> [EXERCISE]: The required output is the exact run of lines below that opens at the line with "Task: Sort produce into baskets" and closes at the line with "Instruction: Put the".
Top of INPUT RECORDS
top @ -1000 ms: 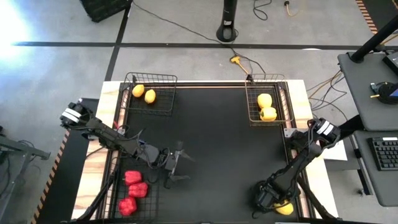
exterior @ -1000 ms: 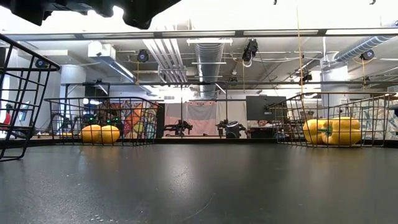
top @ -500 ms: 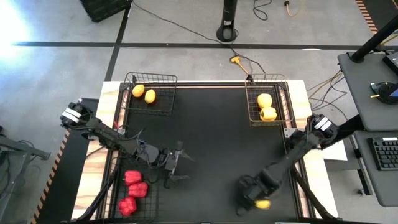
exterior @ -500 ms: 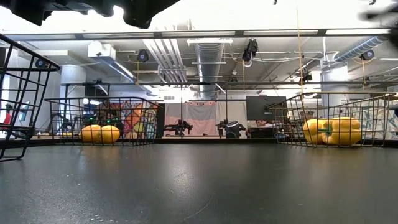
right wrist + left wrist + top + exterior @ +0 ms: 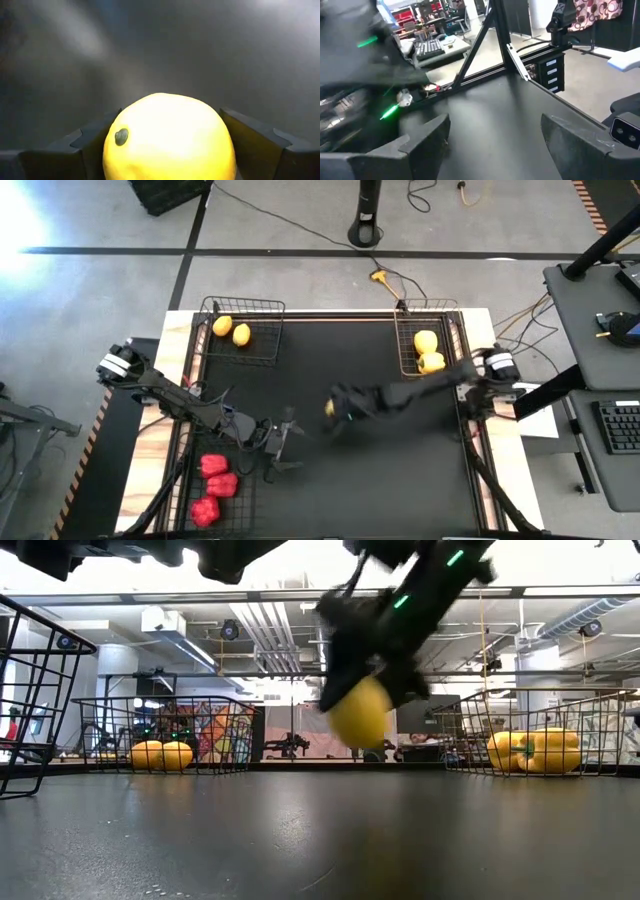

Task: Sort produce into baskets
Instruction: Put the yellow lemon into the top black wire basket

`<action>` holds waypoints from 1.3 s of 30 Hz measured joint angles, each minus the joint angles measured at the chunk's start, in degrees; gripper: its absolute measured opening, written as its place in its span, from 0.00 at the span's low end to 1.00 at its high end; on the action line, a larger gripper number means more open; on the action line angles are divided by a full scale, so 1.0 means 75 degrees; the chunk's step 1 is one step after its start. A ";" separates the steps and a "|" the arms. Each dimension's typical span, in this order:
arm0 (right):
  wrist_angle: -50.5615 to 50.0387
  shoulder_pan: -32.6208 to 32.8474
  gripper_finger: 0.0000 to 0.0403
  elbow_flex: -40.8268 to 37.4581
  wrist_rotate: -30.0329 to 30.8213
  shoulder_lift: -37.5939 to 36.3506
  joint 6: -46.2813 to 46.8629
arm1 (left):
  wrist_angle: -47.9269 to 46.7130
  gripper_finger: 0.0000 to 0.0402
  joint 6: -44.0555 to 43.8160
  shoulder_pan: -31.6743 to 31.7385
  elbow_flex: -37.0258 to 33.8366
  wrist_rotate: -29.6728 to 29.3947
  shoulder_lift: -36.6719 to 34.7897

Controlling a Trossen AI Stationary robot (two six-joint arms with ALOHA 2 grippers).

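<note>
Transport step in hand, as I read it: my right gripper [image 5: 372,700] is clamped on a lemon [image 5: 169,137], one dark finger on each side of the fruit in the right wrist view, and it hangs clear above the black table [image 5: 380,470] near the middle. In the high view the lemon shows only as a small yellow patch at the gripper tip. Two matching smooth yellow pieces already lie in the far-left basket [image 5: 243,311], so I judge that basket to be the destination. The far-right basket [image 5: 431,369] holds two yellow peppers [image 5: 429,352], and the near-left basket [image 5: 248,490] holds three red peppers [image 5: 213,483]. My left gripper [image 5: 283,447] waits just beside the near-left basket, its fingers [image 5: 422,137] spread apart with nothing between them. Next move, in my judgement: carry the lemon on across to the far-left corner, keep it above the wire rim, centre it over bare mesh beside the two lemons there, lower, then release. Risk noted: the oval may roll against its neighbours on release, and the arm's long reach passes close to the idle left arm.
</note>
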 joint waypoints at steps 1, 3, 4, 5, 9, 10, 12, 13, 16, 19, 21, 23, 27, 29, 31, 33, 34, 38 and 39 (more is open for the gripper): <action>0.0472 -0.0283 0.78 -0.0019 0.0013 0.0128 -0.0247 | -0.0030 0.74 0.0000 0.0000 0.0000 0.0000 -0.0003; 0.1285 -0.0762 0.77 -0.0024 0.0030 0.0406 -0.0573 | -0.0147 0.74 0.0000 0.0000 -0.0006 -0.0007 -0.0026; 0.1633 -0.0948 0.77 -0.0027 0.0033 0.0536 -0.0734 | -0.0205 0.74 0.0001 0.0000 -0.0006 -0.0035 -0.0050; 0.1947 -0.1096 0.77 -0.0027 0.0026 0.0659 -0.0878 | -0.0273 0.74 0.0000 0.0000 -0.0006 -0.0071 -0.0077; 0.2432 -0.1436 0.80 -0.0030 -0.0056 0.1179 -0.0859 | -0.0422 0.74 -0.0023 0.0000 -0.0006 -0.0161 -0.0140; 0.2461 -0.1467 0.81 -0.0039 -0.0042 0.1279 -0.0858 | -0.0457 0.74 -0.0035 0.0000 -0.0006 -0.0185 -0.0140; 0.2531 -0.1479 0.82 -0.0030 -0.0025 0.1367 -0.0857 | -0.0529 0.74 -0.0080 0.0000 -0.0006 -0.0188 -0.0143; 0.2551 -0.1476 0.82 -0.0027 0.0001 0.1393 -0.0866 | -0.0532 0.74 -0.0085 0.0000 -0.0006 -0.0189 -0.0146; 0.2569 -0.1451 0.82 -0.0027 0.0174 0.1415 -0.0867 | -0.0526 0.74 -0.0085 0.0000 -0.0006 -0.0189 -0.0146; 0.2524 -0.1450 0.83 -0.0027 0.0202 0.1404 -0.0902 | -0.0505 0.74 -0.0087 0.0000 -0.0006 -0.0192 -0.0146; 0.2490 -0.1450 0.85 -0.0027 0.0202 0.1404 -0.0901 | -0.0494 0.74 -0.0087 0.0000 -0.0006 -0.0192 -0.0146; 0.2440 -0.1447 0.88 -0.0030 0.0197 0.1404 -0.0904 | -0.0494 0.74 -0.0087 0.0000 -0.0006 -0.0192 -0.0146; 0.2396 -0.1426 0.92 -0.0042 0.0089 0.1374 -0.0951 | -0.0442 0.74 -0.0089 0.0000 -0.0006 -0.0193 -0.0146; 0.2334 -0.1398 0.92 -0.0042 0.0074 0.1298 -0.1023 | -0.0442 0.74 -0.0089 0.0000 -0.0006 -0.0195 -0.0146; 0.2151 -0.1369 0.92 -0.0042 0.0065 0.1115 -0.1005 | -0.0445 0.74 -0.0090 0.0000 -0.0006 -0.0195 -0.0146; 0.1947 -0.1343 0.92 -0.0042 0.0069 0.0916 -0.1003 | -0.0442 0.74 -0.0087 0.0000 -0.0006 -0.0201 -0.0146; 0.1786 -0.1328 0.92 -0.0041 0.0069 0.0809 -0.1003 | -0.0445 0.74 -0.0090 0.0000 -0.0006 -0.0204 -0.0146; 0.1413 -0.1227 0.92 -0.0042 0.0080 0.0563 -0.0988 | -0.0445 0.74 -0.0090 0.0000 -0.0006 -0.0215 -0.0146; 0.1405 -0.1194 0.92 -0.0042 0.0080 0.0545 -0.0988 | -0.0438 0.74 -0.0090 0.0000 -0.0006 -0.0225 -0.0146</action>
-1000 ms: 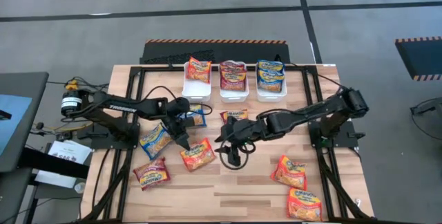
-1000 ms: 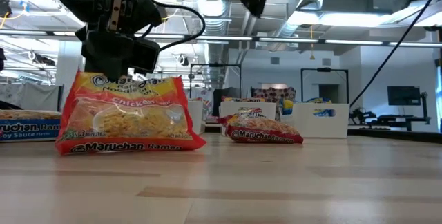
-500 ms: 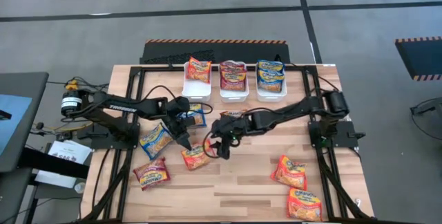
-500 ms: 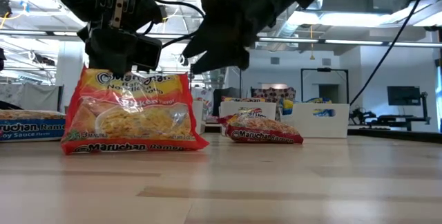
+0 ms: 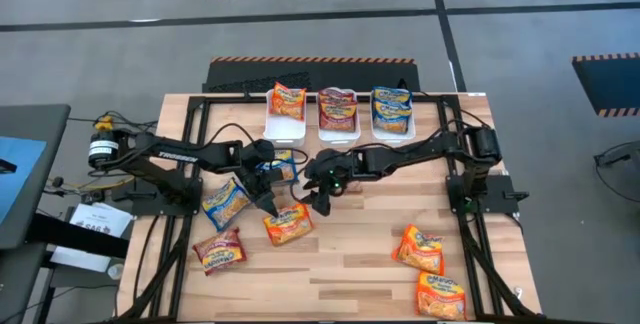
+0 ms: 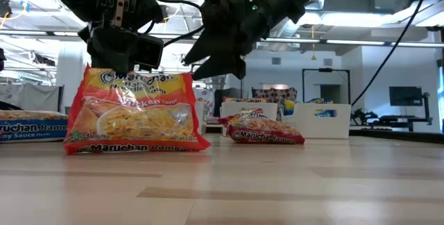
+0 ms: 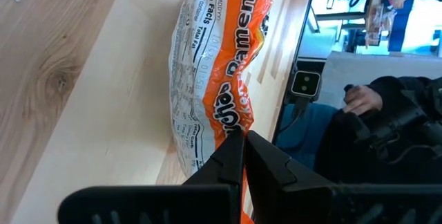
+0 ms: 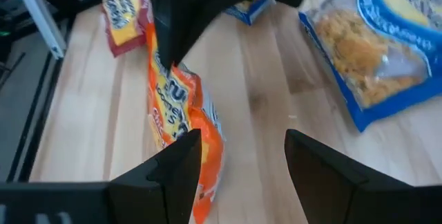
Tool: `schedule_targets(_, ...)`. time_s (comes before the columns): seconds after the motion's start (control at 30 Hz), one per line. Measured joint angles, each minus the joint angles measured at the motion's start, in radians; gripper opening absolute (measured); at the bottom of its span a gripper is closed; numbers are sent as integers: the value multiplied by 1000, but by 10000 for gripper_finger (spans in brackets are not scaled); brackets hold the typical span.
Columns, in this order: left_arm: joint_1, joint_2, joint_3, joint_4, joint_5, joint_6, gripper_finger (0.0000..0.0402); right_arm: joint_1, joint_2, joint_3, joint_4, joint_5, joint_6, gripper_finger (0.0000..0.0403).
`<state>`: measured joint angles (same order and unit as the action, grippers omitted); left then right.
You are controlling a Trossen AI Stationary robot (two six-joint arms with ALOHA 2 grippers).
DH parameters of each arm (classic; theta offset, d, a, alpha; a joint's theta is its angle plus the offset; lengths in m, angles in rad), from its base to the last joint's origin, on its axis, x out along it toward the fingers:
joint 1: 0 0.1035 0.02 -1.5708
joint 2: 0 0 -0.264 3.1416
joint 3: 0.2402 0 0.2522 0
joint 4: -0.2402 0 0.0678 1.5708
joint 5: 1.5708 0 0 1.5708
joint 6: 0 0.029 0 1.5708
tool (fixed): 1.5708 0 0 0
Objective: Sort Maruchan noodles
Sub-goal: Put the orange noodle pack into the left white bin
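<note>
Overhead and table-level views of a two-arm sorting station. The left gripper, at the centre of the wooden surface, has its jaws closed on the top edge of an orange Maruchan packet, which stands nearly upright with its lower edge on the surface; the low view shows the same orange packet hanging below that gripper, and the left wrist view shows the jaws pinching its crinkled edge. The right gripper hovers just at 3 o'clock of the held packet, jaws spread wide and holding nothing; in the right wrist view its two fingers straddle the packet's edge without touching it.

Three white bins stand in a row at 12 o'clock: the left bin holds an orange packet, the middle bin a dark red packet, the right bin a blue packet.

Loose packets lie flat on the surface: a blue packet at 9 o'clock of the left gripper, a second blue packet partly hidden under the left arm, a dark red packet at 8 o'clock, another dark red packet under the right arm, and two orange packets toward 4 o'clock, well apart from both grippers.
</note>
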<state>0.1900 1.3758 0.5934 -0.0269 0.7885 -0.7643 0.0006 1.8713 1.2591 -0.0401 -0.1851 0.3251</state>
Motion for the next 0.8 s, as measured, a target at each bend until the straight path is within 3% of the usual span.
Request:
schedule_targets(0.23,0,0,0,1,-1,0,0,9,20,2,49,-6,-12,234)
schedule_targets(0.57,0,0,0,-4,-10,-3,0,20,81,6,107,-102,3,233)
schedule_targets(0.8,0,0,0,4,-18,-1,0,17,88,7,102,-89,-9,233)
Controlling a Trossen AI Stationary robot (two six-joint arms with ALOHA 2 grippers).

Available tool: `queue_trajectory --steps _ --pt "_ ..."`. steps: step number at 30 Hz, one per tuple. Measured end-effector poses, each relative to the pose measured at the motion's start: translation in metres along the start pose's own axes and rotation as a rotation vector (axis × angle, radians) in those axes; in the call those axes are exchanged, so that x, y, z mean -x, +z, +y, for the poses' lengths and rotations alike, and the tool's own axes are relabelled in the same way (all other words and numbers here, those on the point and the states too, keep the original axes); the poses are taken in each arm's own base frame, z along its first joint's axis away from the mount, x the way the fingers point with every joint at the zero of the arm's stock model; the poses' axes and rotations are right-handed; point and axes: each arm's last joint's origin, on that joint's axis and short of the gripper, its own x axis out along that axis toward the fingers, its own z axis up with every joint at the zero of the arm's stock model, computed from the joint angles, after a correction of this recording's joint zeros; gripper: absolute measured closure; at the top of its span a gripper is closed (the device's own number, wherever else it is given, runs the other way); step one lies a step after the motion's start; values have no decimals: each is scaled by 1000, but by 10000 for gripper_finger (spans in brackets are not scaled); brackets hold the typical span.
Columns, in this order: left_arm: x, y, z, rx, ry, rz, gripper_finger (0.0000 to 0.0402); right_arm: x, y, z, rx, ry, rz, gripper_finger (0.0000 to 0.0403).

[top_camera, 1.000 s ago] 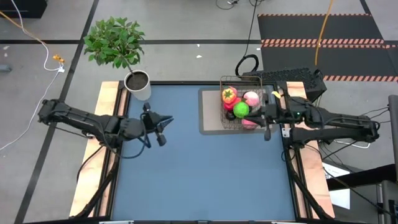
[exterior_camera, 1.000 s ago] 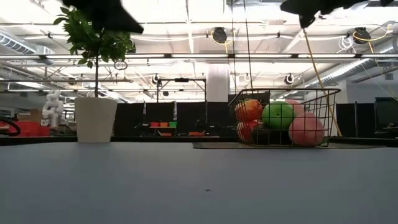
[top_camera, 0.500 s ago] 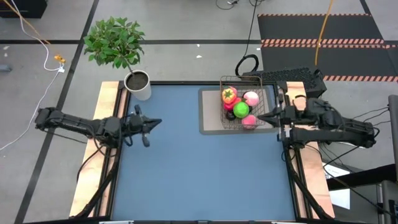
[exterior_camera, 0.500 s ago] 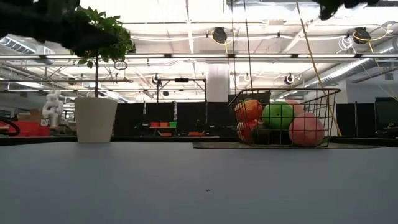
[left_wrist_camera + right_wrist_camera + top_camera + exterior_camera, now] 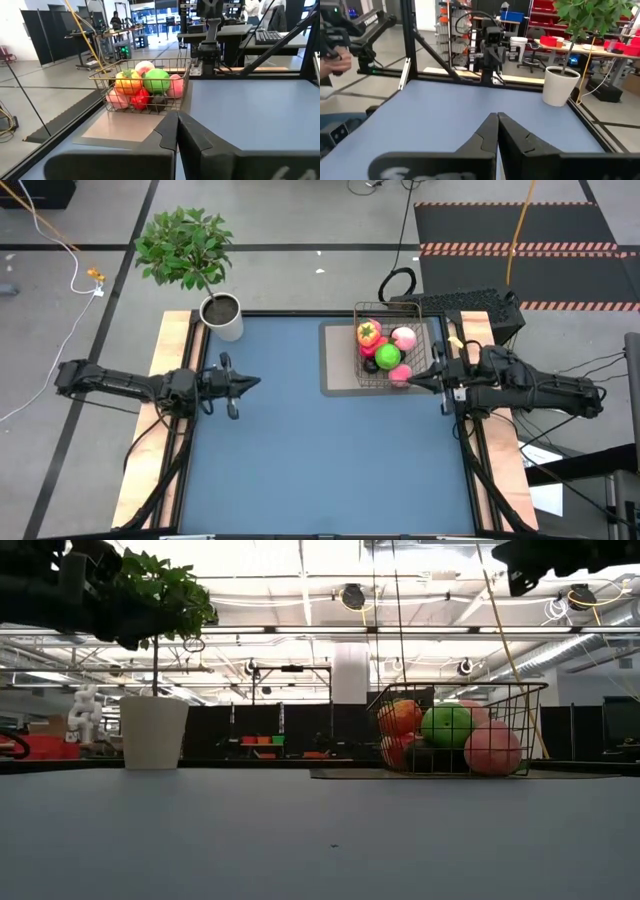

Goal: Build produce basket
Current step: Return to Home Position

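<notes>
We list one square gold wire-mesh basket (image 5: 425, 355) holding small toy fruits and vegetables (image 5: 388, 354), far right on the blue surface (image 5: 320, 450); left hand (image 5: 255, 382) well apart, right hand (image 5: 412, 380) just beside its wire, both pinched closed and empty, so a careless swing could snag it.

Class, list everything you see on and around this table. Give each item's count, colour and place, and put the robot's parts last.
basket: one, gold-toned wire, far right part of the table
mat: one, grey-brown, under the basket
peaches: at least two, pink, in the basket
apple: one, green, middle of the basket
pepper: one, orange with green top, in the basket
red piece: one, red, beside the pepper
plant pot: one, white, table's far left corner
plant: one, leafy green, in the pot
table: one, blue top
left tool: one, dark, shut, near the table's left edge
right tool: one, dark, shut, by the basket's near right corner
</notes>
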Motion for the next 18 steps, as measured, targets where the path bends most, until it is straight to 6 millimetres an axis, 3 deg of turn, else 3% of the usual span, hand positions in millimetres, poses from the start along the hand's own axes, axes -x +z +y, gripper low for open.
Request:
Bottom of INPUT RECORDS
> [RESPONSE AREA]:
Task: Sort produce into baskets
Instruction: Put the yellow lemon into the top black wire basket

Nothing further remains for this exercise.